For some reason my original array gets wiped out with this code. I can't figure out why? @my_array is empty after running this, I took out all the work in the while loop to see if that was the cause but its not.

foreach (@my_array)
{
    open MY_FH, "<", $_;
    while (<MY_FH>)
        {
        }
    close MY_FH;
}

Upvotes: 0

Views: 204

Answers (2)

Borodin
Borodin

Reputation: 126772

As cjm has explained, the elements of the array are overwritten by the while loop because it reads from the file into $_, which the foreach aliases to each array element in turn

The simplest solution is to localise $_ for the duration of the while loop. That creates a temporary copy of $_ that can be used without affecting @my_array. Like this

for ( @my_array ) {

    open my $fh, '<', $_;

    local $_;    # To protect @my_array

    while ( <$fh> ) {
        ...
    }
    close $fh;
}

Upvotes: 0

cjm
cjm

Reputation: 62109

It's not empty, it's just full of undef.

while (<MY_FH>) is syntactic sugar for while (defined($_ = <MY_FH>)). Since the variable in a foreach loop is an alias to the original value, the filename in $_ gets overwritten with each line of the file. The while loop keeps going until <MY_FH> returns undef to indicate EOF. That undef is the last value stored in $_.
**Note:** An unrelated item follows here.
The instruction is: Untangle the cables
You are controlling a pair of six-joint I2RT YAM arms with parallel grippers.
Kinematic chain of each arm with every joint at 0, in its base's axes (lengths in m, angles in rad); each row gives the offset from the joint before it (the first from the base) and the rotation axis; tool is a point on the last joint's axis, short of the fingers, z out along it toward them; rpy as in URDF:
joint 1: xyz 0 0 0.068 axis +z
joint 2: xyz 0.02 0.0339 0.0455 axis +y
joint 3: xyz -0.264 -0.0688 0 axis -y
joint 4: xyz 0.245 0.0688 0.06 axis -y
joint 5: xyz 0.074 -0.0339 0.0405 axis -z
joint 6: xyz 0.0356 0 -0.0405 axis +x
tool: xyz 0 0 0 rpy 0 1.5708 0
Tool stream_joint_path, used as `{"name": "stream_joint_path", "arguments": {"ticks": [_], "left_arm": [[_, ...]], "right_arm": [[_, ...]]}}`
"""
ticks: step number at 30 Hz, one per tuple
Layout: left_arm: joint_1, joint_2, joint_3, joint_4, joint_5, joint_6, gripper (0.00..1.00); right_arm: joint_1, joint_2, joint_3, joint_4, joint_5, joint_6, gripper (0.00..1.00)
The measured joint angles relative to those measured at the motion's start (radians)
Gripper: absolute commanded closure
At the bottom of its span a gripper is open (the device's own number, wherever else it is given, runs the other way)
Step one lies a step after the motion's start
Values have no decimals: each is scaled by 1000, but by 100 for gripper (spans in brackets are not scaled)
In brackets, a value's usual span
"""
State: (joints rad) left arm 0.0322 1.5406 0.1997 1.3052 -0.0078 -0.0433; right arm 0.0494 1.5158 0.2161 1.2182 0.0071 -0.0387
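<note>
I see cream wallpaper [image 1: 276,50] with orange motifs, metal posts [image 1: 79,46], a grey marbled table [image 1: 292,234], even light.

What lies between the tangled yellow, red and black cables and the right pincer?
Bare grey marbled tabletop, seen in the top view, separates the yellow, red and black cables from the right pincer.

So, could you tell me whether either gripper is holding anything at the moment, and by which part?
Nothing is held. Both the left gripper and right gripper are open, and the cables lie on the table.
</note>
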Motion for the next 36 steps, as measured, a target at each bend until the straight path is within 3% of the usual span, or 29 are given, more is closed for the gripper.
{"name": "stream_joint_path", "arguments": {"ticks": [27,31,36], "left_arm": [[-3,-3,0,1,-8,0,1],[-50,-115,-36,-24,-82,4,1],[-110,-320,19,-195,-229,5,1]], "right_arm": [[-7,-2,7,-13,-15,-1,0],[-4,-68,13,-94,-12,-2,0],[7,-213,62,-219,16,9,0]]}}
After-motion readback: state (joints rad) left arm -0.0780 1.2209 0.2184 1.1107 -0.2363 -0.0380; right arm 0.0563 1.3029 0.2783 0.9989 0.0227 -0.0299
The solution is to use a different variable in at least one of the loops. Changing the foreach loop will probably be less work:

foreach my $fn (@my_array)
{
    open MY_FH, "<", $fn;
    while (<MY_FH>)
        {
        }
    close MY_FH;
}

If you checked the size of @my_array after the loop with scalar @my_array, you'd find that it hasn't changed. But an array of undef looks just like an empty array when you're accessing individual elements, which is probably why you think it's empty.